Résumé des Œuvres complètes de Freud, Tome IV, 1920-1939. Editions Hermann, 2009.

Pour celles et ceux, spécialistes ou simples lecteurs passionnés de psychanalyse, qui ont déjà acquis les trois volumes précédents, on ne manquera pas l’ultime travail de l’équipe dirigée par Laurence Joseph et Céline Masson. Celui-ci résume les écrits du fondateur de la psychanalyse pour sa dernière période, la plus importante probablement en terme de contributions et de remaniements des théories analytiques -l’épaisseur de l’ouvrage en témoigne- et ce, malgré de nombreuses années de « souffrances physiques ».
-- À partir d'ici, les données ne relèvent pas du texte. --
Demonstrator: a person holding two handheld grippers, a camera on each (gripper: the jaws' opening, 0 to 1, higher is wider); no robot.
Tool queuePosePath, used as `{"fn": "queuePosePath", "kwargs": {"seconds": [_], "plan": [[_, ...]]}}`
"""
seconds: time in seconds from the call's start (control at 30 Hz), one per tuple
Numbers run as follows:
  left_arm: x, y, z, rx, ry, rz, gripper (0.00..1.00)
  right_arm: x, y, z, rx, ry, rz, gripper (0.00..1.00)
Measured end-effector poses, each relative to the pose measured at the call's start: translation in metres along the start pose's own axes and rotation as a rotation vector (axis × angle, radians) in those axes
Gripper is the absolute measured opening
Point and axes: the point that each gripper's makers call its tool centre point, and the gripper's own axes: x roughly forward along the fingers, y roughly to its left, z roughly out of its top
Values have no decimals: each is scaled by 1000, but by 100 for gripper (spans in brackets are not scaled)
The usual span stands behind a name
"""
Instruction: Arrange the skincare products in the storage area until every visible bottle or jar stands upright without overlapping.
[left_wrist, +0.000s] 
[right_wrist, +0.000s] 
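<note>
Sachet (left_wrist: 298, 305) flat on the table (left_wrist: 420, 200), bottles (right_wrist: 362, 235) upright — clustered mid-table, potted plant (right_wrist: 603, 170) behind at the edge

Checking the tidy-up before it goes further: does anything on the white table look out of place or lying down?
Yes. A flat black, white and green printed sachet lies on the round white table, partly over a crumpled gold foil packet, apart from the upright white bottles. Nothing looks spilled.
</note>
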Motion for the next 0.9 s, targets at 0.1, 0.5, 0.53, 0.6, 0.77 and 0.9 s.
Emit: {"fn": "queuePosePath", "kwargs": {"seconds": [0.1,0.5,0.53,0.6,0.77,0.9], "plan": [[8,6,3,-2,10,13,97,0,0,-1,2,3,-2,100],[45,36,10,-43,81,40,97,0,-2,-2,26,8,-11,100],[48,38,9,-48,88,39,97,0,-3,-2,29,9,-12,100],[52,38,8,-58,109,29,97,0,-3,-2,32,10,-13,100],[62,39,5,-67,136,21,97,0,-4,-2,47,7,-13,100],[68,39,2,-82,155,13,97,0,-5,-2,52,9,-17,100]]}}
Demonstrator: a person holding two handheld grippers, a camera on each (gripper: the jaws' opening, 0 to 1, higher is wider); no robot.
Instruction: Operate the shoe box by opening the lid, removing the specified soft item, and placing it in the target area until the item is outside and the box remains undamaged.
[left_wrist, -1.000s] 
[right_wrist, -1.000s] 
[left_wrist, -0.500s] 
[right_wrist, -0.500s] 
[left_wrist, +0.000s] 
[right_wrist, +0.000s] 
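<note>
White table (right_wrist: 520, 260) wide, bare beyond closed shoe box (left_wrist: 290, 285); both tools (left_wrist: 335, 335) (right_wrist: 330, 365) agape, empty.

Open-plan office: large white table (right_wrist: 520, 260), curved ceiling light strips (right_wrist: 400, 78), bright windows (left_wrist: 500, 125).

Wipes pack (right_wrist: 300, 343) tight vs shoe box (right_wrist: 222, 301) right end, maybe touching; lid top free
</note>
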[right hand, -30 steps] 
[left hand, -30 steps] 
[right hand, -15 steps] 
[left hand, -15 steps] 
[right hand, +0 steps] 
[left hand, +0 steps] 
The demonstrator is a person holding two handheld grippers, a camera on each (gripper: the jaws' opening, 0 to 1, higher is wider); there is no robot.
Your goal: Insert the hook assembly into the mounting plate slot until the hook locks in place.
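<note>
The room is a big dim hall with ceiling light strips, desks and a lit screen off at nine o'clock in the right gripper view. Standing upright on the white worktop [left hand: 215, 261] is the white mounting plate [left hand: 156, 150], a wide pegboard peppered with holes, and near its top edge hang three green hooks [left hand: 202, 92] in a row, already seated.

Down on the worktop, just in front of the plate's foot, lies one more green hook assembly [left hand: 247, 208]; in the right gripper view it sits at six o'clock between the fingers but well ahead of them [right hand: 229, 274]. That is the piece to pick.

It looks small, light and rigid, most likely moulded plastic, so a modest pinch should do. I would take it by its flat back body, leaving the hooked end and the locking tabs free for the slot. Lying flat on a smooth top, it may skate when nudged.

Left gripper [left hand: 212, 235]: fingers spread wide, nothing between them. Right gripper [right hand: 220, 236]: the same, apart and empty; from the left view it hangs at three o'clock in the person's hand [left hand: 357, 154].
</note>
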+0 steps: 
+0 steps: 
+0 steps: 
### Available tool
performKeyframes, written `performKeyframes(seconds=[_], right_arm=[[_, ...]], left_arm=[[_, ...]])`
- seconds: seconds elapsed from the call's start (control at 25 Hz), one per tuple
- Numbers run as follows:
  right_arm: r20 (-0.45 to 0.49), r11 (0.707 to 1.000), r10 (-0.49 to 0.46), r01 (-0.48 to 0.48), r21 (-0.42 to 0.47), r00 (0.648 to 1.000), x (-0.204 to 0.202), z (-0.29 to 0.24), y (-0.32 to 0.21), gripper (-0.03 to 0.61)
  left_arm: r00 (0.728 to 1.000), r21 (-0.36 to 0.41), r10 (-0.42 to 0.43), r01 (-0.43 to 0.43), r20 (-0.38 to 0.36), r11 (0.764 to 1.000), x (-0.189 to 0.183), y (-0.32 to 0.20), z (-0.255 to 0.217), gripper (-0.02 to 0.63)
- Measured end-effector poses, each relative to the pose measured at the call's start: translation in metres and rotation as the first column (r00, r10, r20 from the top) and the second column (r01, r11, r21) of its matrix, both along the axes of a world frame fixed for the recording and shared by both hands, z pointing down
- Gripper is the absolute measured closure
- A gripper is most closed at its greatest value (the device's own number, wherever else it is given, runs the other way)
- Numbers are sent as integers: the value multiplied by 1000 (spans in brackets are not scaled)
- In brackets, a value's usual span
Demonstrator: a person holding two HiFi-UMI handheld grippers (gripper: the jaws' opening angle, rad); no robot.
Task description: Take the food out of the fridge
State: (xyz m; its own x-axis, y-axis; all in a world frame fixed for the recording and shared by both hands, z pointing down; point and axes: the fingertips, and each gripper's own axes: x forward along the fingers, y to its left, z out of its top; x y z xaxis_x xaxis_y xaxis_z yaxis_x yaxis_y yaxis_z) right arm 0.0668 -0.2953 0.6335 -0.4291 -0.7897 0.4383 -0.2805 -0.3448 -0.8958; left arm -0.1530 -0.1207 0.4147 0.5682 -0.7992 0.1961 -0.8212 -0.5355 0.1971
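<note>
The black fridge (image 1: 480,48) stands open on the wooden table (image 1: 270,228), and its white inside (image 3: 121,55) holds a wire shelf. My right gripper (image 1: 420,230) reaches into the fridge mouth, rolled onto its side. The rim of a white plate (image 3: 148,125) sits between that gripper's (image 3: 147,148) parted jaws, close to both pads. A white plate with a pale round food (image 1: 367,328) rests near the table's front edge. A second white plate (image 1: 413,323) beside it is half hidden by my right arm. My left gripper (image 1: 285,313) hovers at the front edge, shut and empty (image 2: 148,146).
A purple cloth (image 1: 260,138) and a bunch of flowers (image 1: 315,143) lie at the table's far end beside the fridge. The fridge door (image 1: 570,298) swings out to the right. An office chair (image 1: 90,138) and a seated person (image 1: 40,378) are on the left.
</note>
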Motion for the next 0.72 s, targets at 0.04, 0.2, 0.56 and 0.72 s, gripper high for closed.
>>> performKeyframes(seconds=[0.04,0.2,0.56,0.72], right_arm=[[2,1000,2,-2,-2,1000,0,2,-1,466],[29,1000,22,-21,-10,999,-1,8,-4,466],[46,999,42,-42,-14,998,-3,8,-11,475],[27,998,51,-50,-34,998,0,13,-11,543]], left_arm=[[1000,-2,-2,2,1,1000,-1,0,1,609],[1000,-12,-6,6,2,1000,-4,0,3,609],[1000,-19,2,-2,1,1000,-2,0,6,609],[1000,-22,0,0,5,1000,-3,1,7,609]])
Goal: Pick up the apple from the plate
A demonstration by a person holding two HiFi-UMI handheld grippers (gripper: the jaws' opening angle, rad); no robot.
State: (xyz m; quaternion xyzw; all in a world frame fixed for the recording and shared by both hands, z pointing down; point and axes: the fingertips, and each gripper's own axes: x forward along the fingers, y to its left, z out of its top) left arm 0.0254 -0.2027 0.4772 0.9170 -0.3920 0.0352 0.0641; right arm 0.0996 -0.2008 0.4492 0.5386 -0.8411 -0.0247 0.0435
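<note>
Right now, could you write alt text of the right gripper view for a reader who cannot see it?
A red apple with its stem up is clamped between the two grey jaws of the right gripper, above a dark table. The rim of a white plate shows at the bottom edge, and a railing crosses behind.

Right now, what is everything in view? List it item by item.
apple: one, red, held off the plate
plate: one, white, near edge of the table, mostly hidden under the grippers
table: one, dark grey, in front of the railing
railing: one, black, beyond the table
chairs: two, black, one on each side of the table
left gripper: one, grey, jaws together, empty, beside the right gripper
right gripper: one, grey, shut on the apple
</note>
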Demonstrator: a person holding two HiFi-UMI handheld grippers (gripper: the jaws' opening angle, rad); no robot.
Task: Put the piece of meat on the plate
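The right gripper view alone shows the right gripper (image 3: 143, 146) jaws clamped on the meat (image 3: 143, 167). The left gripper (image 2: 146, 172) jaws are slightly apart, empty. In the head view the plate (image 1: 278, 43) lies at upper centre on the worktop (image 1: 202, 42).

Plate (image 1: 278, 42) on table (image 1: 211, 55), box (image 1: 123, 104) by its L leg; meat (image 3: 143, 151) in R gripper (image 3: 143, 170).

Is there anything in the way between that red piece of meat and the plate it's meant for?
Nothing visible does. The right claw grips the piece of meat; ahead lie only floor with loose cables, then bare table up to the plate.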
Marquée par l’affirmation d’une « pulsion de mort » avec la publication d’« Au-delà du principe de plaisir », un texte placé en tête de cette édition afin d’en accentuer la portée, la charnière de 1920, contestée par certains de ses collaborateurs, engage Sigmund Freud dans un cheminement aux nombreuses ramifications : en premier lieu, la modification de la représentation de l’appareil psychique avec « Le moi et le ça » (1923), notion de « ça » empruntée à Nietzsche et à Groddeck et revisitée par le Viennois, suivi du « Clivage du moi dans les processus de défense » (1938). La maturation, ensuite, de la technique analytique avec « Analyse avec fin et analyse sans fin » et « Constructions dans l’analyse » (1937), deux textes précédés de « La question de l’analyse profane » (1926) et des « nouvelles conférences d’introduction » (1933). Enfin, la confirmation des liens enchevêtrés de la psyché avec l’environnement social, explicités dans « Psychologie des foules et analyse du moi » (1921). Comme si les responsables de la Collection « Hermann Psychanalyse » avaient eux-mêmes pris l’exacte mesure de l’extraordinaire densité du corpus freudien à cette époque, cette édition a multiplié l’insertion de correspondances, en particulier celles de Ferenczi et de Lou Andréas Salomé, offrant au lecteur le loisir d’une respiration à la fois bienveillante et éclairante.

L’assise désormais incontestée de la pensée freudienne, qu’illustre la dissémination dans le monde des émules de la psychanalyse, mais aussi la douloureuse expérience de la maladie de l’auteur -il subira de 1923 à sa mort trente-trois opérations pour son cancer de la mâchoire- amènent Freud à rédiger des textes d’essence plus philosophique d’où la perspective de la mort et celle de l’éternelle question du père ne sont jamais très éloignées : il en va ainsi de « L’avenir d’une illusion » (1927) où il rappelle qu’« une civilisation qui laisse insatisfait un grand nombre de ses participants, conduit à la rébellion et ne mérite pas de se maintenir de façon durable ». En témoigne également sa lettre à Einstein « Pourquoi la guerre ? » (1932) qui défend une vision toujours plus « pessimiste » -un pessimisme de moins en moins « joyeux » pour reprendre une expression de Freud- de la condition humaine. « Malaise dans la culture » (1930) qui s’étaye sur le « sentiment océanique » exprimé par l’écrivain Romain Rolland, lui permet de rappeler le passage nécessaire du « principe de plaisir » au « principe de réalité », long et patient travail du moi destiné à se dégager de l’emprise du « primitif » pour finalement « advenir » dans une forme, toujours précaire, de liberté. Enfin, ses réflexions quasi testamentaires contenues dans « L’homme Moïse et la religion monothéiste » (1939), sont écrites successivement en 1935, 1936 et 1938, un échelonnement qui montre la prudence interrogative de Freud sur ce thème dans le contexte de l’époque. Il s’en ouvrira d’ailleurs à Lou Andréas Salomé dans une lettre de janvier 1935 : « Il me suffit de pouvoir croire moi-même à la solution de ce problème. Il m’a poursuivi tout au long de ma vie »./.